Return the listing in full and exactly, but without a single picture.

*** Opening Source data ***

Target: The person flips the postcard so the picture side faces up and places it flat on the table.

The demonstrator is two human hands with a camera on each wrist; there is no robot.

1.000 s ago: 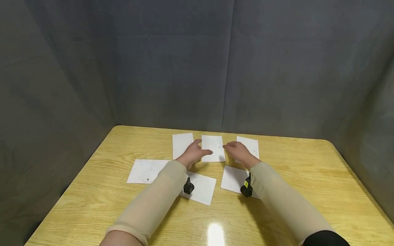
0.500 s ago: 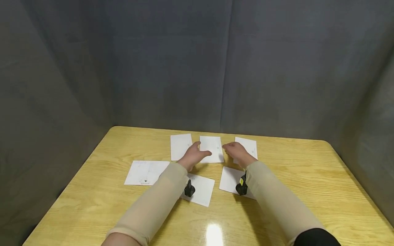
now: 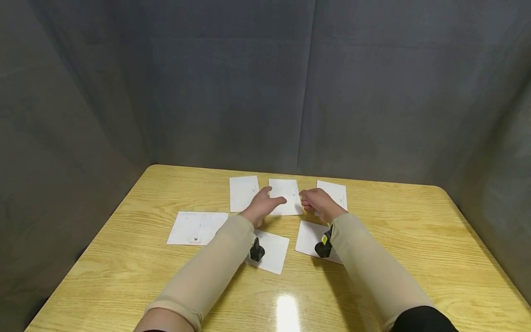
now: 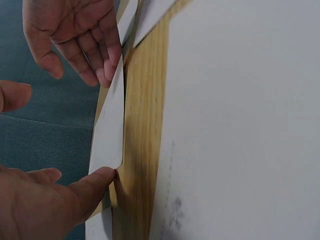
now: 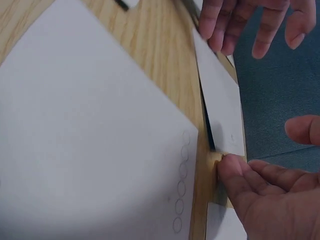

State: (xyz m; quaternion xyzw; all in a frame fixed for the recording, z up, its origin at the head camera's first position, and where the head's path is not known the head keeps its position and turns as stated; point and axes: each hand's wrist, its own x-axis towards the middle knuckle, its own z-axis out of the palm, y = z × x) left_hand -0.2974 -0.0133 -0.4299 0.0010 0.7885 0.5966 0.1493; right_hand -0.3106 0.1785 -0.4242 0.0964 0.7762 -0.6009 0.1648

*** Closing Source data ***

* _Solution below_:
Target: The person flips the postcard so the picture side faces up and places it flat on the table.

The demonstrator is two human hands with a camera on each wrist; there is no robot.

1.000 s ago: 
0.500 s ago: 
now: 
now: 
now: 

State: (xyz m; quaternion xyzw; all in a frame fixed for the recording, z up, its origin at the head camera's first position, and where the head's path is not known the head keeps its position and turns as stated; point and axes: each hand's wrist, its own x-axis towards the middle knuckle, its own z-axis out of the palm, y = z × x) left_hand -0.2974 -0.0133 -0.4299 0.0010 0.7885 0.5966 0.1493; right_hand -0.3106 0.1785 -0.4242 0.0964 0.7762 -0.6009 0.1648

This response is now finished.